* _PROBLEM REQUIREMENTS_: Search the data for the string "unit" and extract every line where it appears.

* _DATA_:
============
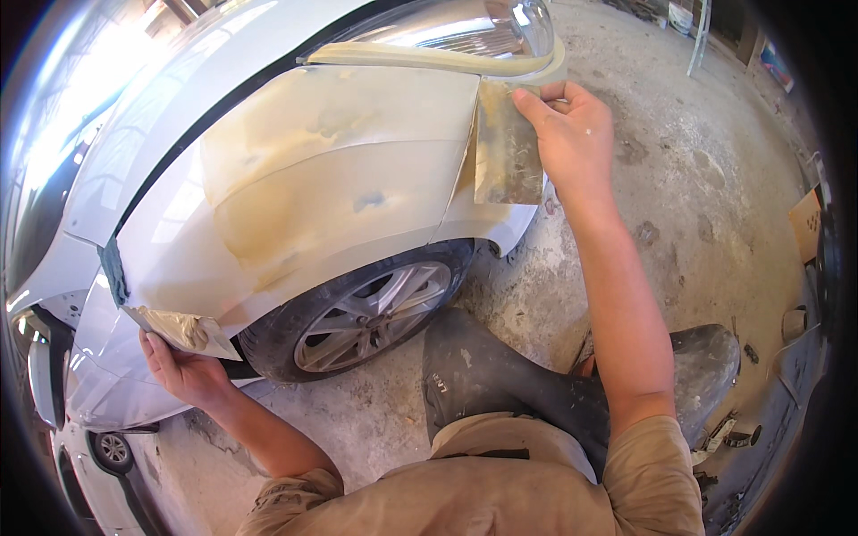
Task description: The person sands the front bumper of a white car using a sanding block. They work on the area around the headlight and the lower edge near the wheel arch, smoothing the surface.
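Note:
Before me is a white car's front fender (322,174) with sanded, tan filler patches above the wheel (372,321). My left hand (184,375), at the lower left, holds a flat plate (191,331) that carries a lump of tan body filler, close to the fender's lower rear corner. Between thumb and fingers, my right hand (573,134) grips the upper edge of a thin rectangular metal spreader sheet (507,147), smeared with filler. That sheet hangs at the bumper corner, just right of the fender seam. Whether it touches the bumper I cannot tell. Masking tape (436,59) borders the headlight (462,30).
A blue-grey strip (114,271) lies along the gap at the fender's rear edge. My bent knees are near the wheel on the stained concrete floor (670,221). Scattered scraps (720,432) lie at right; another car (87,469) stands at lower left, a white bucket (680,18) at top right.

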`<state>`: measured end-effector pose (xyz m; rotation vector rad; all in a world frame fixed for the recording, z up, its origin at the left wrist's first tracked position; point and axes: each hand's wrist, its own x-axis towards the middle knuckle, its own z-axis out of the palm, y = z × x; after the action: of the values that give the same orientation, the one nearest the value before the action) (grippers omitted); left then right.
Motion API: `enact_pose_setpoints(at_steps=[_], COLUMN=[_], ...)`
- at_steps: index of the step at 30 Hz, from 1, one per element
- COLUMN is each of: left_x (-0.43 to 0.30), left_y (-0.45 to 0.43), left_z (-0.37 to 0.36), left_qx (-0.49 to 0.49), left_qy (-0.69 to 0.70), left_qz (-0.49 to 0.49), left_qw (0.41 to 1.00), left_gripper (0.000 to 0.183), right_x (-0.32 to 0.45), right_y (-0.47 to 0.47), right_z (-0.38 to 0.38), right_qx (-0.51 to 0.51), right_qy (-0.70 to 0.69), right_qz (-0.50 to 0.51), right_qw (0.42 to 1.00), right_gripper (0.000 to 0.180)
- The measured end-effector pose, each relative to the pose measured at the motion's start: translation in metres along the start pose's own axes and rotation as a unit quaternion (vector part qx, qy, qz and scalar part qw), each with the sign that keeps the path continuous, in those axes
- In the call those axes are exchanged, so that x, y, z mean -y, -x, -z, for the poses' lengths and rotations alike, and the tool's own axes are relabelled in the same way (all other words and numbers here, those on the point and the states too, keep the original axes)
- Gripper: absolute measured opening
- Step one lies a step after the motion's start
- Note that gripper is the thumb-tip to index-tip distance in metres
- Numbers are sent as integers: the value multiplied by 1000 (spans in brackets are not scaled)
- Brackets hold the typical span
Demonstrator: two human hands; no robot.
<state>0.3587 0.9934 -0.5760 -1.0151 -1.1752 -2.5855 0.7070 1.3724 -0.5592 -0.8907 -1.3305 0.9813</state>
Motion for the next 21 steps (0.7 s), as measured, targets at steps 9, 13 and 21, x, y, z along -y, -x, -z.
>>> enact_pose_setpoints(at_steps=[9,13,21], left_x=[0,0,0], left_y=[-2,-1,-1], left_z=[5,5,4], left_qx=[10,39,16], left_qy=[-2,-9,-15], left_qz=[0,4,0], left_qw=[1000,999,1000], left_gripper=[39,41,40], right_x=[1,0,4], right_y=[17,25,41], right_z=[-2,-1,1], right_qx=[6,15,23], right_qy=[11,12,12], right_qz=[-8,-17,-45], right_qw=[1000,1000,999], right_gripper=[22,22,20])
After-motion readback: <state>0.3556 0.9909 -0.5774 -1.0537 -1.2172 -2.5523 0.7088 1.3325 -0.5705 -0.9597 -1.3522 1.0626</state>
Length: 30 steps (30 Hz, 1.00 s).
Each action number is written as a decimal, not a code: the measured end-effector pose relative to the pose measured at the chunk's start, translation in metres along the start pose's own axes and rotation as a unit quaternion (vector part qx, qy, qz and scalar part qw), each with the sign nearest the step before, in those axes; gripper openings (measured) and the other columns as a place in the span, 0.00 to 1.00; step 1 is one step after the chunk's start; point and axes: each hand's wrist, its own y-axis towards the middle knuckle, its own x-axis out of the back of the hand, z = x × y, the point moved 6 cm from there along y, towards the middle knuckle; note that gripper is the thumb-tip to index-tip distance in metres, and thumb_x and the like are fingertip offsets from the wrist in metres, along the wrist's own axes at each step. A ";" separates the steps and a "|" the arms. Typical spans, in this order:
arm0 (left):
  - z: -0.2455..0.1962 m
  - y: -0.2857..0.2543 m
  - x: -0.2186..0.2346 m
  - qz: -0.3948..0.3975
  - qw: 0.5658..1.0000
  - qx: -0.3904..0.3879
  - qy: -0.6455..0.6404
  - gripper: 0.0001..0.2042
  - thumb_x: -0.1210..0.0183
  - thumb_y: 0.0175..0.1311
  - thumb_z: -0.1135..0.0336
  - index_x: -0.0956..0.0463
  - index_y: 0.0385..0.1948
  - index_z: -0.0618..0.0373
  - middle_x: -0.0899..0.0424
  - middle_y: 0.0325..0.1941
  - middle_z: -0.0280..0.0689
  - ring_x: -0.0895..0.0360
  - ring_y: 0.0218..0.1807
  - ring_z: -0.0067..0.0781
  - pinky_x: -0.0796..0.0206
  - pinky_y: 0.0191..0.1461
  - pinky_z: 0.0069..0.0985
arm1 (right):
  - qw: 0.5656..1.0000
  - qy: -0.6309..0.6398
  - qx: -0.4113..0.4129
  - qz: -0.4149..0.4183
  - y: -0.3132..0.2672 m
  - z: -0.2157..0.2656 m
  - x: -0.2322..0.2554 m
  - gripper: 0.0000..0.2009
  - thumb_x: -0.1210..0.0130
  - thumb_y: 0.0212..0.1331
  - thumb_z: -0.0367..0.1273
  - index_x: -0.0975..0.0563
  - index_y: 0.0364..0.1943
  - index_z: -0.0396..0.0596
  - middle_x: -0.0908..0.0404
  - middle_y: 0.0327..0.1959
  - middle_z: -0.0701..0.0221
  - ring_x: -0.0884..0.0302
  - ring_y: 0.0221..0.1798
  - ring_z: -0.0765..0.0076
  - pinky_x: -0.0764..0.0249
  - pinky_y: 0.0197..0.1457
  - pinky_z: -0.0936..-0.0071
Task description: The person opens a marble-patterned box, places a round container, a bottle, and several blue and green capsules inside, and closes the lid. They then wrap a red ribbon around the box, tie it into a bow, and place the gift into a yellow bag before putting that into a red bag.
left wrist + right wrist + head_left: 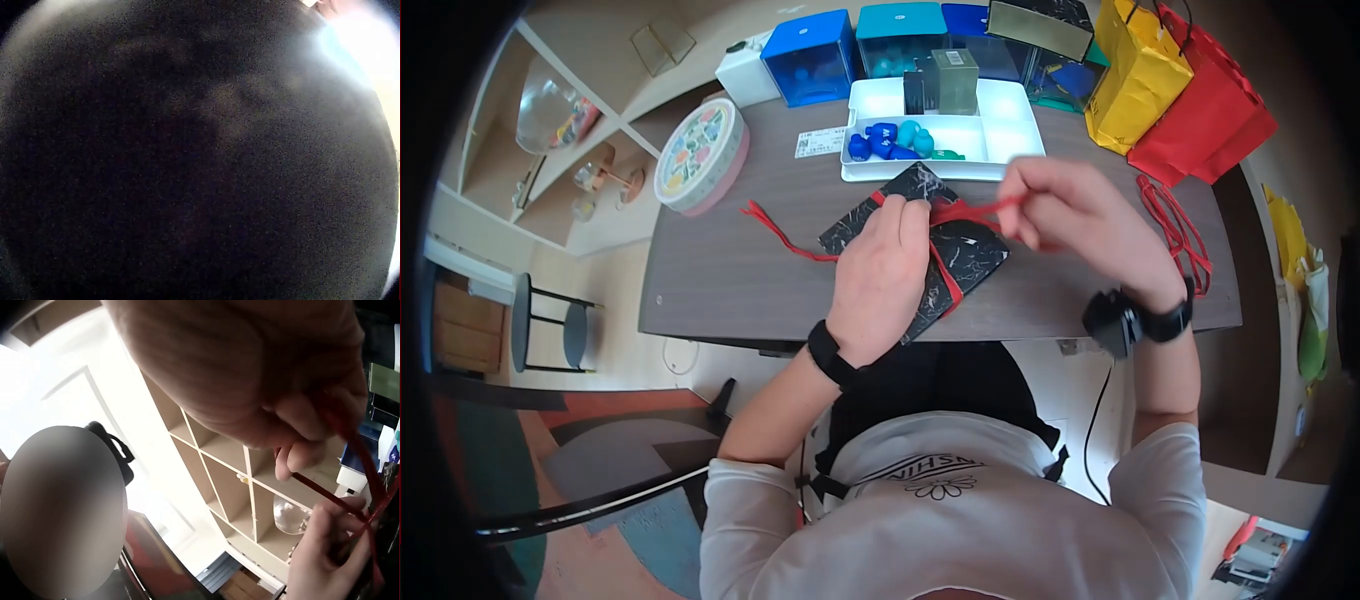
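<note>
A black marbled box (pixel 972 262) lies tilted on the desk, with red ribbon (pixel 945 272) crossing its top. The left hand (pixel 882 280) rests on the box, its fingers pinching the ribbon near the crossing; in the right wrist view the left hand (pixel 328 553) shows its fingertips at the ribbon. Right of it, raised above the box's right corner, the right hand (pixel 1090 220) grips a ribbon length with curled fingers. The right wrist view shows the right hand (pixel 269 375) with red ribbon (pixel 362 456) running from it to the box. The left wrist view is almost wholly dark.
Behind the box is a white tray (pixel 1010 148) holding blue and teal pieces and small boxes. A round floral tin (pixel 700 155) stands left. Blue bins (pixel 808 60), a yellow bag (pixel 1135 75) and a red bag (pixel 1205 105) line the back. Loose red cord (pixel 1175 235) lies right.
</note>
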 end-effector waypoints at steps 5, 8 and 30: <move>0.001 -0.001 -0.001 -0.001 1.000 -0.009 0.016 0.08 0.42 0.58 0.78 0.26 0.40 0.62 0.28 0.37 0.44 0.23 0.41 0.47 0.28 0.42 0.37 | 0.990 -0.072 0.003 0.118 -0.052 0.001 0.000 0.14 0.55 0.59 0.20 0.21 0.45 0.43 0.21 0.31 0.73 0.26 0.33 0.82 0.29 0.37 0.80; 0.001 -0.001 -0.001 -0.005 1.000 -0.016 0.022 0.08 0.42 0.58 0.77 0.26 0.39 0.62 0.29 0.37 0.43 0.23 0.41 0.46 0.28 0.41 0.37 | 0.933 -0.306 0.124 0.145 -0.057 -0.001 -0.005 0.12 0.40 0.63 0.31 0.22 0.49 0.44 0.20 0.37 0.68 0.22 0.38 0.64 0.28 0.48 0.70; 0.023 -0.009 0.030 0.107 0.989 -0.092 -0.052 0.13 0.37 0.59 0.67 0.25 0.44 0.57 0.26 0.43 0.39 0.21 0.43 0.41 0.27 0.43 0.31 | 0.987 -0.149 0.047 -0.028 0.004 -0.067 -0.040 0.09 0.48 0.72 0.32 0.19 0.45 0.43 0.16 0.32 0.67 0.23 0.31 0.67 0.29 0.37 0.70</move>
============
* _EXERCISE OUTPUT_:
- The measured end-effector pose, each relative to the pose measured at the motion's start: translation in metres along the start pose's own axes and rotation as a unit quaternion (vector part qx, qy, qz and scalar part qw), each with the sign that keeps the path continuous, in those axes
Each action number is written as a decimal, not a code: the measured end-effector pose relative to the pose measured at the chunk's start, translation in metres along the start pose's own axes and rotation as a unit quaternion (vector part qx, qy, qz and scalar part qw), each with the sign nearest the step before, in those axes; gripper openings (measured) and the other columns as a place in the span, 0.00 to 1.00; step 1 is one step after the chunk's start; point and axes: each hand's wrist, its own y-axis towards the middle knuckle, its own x-axis out of the back of the hand, z = x × y, the point moved 6 cm from there along y, towards the middle knuckle; note that gripper is the thumb-tip to index-tip distance in metres, and thumb_x and the like are fingertip offsets from the wrist in metres, along the wrist's own axes at each step. A ";" separates the steps and a "|" the arms. Typical spans, in this order:

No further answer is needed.